Esses, entre outros, são temas sensíveis ao contencioso cível e tributário, uma vez que podem impedir o julgamento do mérito dos recursos dirigidos aos Tribunais Superiores. A equipe do ROLIM em Brasília acompanha de perto a jurisprudência acerca da aplicação do CPC/15

______________________________________________________________

[1] S. 279 do STF. Para simples reexame de prova não cabe recurso extraordinário.

[2] Consta da exposição de motivos do CPC/2015: “Com objetivo semelhante, permite-se no novo CPC que os Tribunais Superiores apreciem o mérito de alguns recursos que veiculam questões relevantes, cuja solução é necessária para o aprimoramento do Direito, ainda que não estejam preenchidos requisitos de admissibilidade considerados menos importantes.
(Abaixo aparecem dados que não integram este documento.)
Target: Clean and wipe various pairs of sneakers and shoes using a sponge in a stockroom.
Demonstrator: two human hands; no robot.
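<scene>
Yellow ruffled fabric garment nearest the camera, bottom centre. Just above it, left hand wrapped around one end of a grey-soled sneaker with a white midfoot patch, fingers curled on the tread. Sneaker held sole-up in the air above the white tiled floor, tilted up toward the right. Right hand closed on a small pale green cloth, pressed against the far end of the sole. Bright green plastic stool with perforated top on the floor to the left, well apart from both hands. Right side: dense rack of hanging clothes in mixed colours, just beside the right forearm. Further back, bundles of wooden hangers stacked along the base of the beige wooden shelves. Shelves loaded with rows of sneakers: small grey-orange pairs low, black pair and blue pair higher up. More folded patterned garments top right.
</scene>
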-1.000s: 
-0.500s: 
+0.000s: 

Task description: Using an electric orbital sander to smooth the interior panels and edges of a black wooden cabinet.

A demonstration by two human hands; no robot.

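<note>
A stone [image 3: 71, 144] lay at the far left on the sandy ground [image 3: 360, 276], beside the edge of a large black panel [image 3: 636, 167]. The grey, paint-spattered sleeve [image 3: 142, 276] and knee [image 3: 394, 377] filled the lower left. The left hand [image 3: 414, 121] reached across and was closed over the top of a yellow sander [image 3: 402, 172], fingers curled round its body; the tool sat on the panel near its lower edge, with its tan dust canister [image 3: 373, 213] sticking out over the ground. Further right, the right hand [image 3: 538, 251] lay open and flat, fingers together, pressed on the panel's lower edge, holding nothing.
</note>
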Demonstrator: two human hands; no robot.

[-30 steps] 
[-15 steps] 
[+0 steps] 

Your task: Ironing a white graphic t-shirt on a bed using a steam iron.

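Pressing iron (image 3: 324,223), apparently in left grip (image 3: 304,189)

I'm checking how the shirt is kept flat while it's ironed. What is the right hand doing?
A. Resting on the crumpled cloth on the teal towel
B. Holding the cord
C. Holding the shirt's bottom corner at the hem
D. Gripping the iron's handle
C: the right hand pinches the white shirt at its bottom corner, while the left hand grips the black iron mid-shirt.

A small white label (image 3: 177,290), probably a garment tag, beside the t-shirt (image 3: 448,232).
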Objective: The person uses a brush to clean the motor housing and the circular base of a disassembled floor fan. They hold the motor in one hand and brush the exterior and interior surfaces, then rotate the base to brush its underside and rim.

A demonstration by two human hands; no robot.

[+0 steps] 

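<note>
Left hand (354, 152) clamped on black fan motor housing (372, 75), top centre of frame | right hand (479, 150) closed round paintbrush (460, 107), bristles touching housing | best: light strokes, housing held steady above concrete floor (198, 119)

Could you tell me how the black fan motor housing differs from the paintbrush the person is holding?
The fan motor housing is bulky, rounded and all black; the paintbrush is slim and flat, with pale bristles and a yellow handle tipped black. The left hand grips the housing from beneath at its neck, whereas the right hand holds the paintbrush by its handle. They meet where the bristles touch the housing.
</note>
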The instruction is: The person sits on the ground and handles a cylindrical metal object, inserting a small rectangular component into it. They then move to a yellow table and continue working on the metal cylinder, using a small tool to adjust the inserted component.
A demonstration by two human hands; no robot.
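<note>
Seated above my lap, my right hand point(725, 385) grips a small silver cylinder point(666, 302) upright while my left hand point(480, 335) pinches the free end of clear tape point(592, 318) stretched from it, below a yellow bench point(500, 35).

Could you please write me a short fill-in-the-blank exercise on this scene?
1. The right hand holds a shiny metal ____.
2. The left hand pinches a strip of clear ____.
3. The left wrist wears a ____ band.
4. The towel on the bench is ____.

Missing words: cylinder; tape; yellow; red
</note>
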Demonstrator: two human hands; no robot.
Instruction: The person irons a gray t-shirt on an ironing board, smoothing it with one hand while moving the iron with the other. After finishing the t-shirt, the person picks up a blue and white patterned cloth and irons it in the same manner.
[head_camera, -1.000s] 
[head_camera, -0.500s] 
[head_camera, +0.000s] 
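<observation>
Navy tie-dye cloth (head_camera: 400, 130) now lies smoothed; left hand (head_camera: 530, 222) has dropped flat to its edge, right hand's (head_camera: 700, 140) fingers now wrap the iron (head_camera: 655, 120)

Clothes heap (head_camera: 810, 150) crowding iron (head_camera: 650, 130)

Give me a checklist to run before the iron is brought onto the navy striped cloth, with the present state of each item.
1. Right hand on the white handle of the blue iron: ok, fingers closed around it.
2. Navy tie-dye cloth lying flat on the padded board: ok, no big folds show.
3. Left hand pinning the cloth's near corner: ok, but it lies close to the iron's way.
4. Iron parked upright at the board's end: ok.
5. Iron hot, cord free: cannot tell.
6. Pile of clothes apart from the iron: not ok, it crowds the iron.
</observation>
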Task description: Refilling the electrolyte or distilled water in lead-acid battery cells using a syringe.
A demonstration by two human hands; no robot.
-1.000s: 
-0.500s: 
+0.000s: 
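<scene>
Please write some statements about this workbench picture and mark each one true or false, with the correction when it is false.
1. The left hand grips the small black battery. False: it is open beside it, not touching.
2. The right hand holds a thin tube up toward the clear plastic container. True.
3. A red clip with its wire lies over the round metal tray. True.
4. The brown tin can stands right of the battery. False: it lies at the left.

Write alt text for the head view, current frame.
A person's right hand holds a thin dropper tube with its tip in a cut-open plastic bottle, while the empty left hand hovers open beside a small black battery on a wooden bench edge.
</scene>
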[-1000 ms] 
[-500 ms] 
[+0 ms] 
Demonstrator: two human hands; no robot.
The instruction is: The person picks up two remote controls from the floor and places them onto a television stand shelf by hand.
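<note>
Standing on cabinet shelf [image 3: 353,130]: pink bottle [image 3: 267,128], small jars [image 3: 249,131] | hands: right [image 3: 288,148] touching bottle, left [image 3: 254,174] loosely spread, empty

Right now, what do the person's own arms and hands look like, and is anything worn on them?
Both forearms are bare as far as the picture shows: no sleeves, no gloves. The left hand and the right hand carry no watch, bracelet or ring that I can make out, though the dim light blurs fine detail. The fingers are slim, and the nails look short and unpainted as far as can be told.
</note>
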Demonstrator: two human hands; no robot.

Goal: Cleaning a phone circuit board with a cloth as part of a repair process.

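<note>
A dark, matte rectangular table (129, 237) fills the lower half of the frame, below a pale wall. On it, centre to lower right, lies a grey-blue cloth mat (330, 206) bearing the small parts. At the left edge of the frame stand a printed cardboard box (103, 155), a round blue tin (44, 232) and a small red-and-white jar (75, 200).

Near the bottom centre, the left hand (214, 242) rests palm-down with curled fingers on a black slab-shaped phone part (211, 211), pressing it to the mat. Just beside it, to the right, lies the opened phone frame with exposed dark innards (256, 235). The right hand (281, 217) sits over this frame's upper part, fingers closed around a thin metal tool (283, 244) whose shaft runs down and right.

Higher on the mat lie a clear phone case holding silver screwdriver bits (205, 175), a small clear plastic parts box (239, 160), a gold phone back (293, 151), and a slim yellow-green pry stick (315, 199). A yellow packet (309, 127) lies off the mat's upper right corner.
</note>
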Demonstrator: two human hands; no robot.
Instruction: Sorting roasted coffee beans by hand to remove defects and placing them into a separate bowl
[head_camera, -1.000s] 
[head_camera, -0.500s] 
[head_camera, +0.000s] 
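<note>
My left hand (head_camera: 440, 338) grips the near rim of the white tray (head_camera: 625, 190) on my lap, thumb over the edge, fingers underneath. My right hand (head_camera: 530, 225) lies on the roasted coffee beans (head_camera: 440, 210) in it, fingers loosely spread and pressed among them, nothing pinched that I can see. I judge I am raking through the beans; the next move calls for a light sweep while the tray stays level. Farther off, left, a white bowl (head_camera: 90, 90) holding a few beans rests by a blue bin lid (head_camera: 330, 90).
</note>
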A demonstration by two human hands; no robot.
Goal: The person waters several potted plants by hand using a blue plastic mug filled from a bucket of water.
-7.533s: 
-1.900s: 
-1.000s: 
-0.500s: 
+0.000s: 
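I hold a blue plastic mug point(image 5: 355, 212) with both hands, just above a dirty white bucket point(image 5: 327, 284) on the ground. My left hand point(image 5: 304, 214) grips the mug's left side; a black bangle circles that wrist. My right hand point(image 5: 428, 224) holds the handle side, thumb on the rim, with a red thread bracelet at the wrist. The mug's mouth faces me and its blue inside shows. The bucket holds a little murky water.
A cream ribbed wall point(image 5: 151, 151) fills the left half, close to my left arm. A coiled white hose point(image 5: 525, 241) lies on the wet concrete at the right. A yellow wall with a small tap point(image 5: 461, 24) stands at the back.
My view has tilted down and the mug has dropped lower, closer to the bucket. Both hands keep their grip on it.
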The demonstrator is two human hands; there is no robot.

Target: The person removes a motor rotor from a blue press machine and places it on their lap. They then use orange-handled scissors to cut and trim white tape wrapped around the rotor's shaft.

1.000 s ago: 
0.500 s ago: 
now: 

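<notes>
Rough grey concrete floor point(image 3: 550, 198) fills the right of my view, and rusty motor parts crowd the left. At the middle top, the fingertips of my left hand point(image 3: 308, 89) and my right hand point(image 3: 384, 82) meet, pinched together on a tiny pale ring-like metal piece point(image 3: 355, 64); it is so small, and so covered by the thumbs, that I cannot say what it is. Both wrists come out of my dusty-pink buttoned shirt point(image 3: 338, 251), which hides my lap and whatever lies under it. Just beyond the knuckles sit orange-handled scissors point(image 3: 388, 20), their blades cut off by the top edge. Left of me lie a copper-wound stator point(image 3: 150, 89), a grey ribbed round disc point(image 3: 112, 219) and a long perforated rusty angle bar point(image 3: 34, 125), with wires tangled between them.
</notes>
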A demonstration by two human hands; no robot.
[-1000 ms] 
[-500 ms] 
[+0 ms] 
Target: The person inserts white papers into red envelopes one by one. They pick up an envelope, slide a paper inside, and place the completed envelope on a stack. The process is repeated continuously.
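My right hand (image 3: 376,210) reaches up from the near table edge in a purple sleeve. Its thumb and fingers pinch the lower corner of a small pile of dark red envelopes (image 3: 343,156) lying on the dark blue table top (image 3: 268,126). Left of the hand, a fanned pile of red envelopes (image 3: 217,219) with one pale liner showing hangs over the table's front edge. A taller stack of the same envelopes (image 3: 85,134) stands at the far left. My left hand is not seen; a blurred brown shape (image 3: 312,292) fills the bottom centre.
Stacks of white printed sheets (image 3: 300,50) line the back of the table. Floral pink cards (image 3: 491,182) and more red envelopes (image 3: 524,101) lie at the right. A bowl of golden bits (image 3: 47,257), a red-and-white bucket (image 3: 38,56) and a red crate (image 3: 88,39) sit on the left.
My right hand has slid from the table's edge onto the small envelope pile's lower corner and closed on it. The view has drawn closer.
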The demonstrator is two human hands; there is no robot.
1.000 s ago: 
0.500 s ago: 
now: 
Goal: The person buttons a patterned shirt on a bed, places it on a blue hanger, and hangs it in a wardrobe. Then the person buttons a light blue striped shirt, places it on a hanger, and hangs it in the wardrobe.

Trata-se de regra afeiçoada à processualística contemporânea, que privilegia o conteúdo em detrimento da forma, em consonância com o princípio da instrumentalidade”.

[3] Dentre outros, cite-se os artigos 4º, 76, 282, §2º, 1007, §§2º, 4º, 6º e §7º, art. 1017, §3º, 1024, §5º, 1029, §3º, 1031, §2º, todos do CPC/2015.

[4] S. 182 do STJ.  É inviável o agravo do art. 545 do CPC que deixa de atacar especificamente os fundamentos da decisão agravada.

[5] S. 83 do STJ. Não se conhece do recurso especial pela divergência, quando a orientação do Tribunal se firmou no mesmo sentido da decisão recorrida.

[6] Pesquisa realizada no dia 27/02/2020, com o parâmetro “princípio e dialeticidade” no sítio eletrônico do STJ. Foram identificados 182 acórdãos da Primeira Turma, 112 da Segunda Turma, 165 da Terceira Turma e 215 da Quarta Turma do STJ.

[7] Pesquisa realizada no dia 27/02/2020, com o parâmetro “princípio e dialeticidade” no sítio eletrônico do STF.

[8] S. 211 do STJ. Inadmissível o recurso especial quanto à questão que, a despeito da oposição de embargos declaratórios, não foi apreciada pelo Tribunal a quo.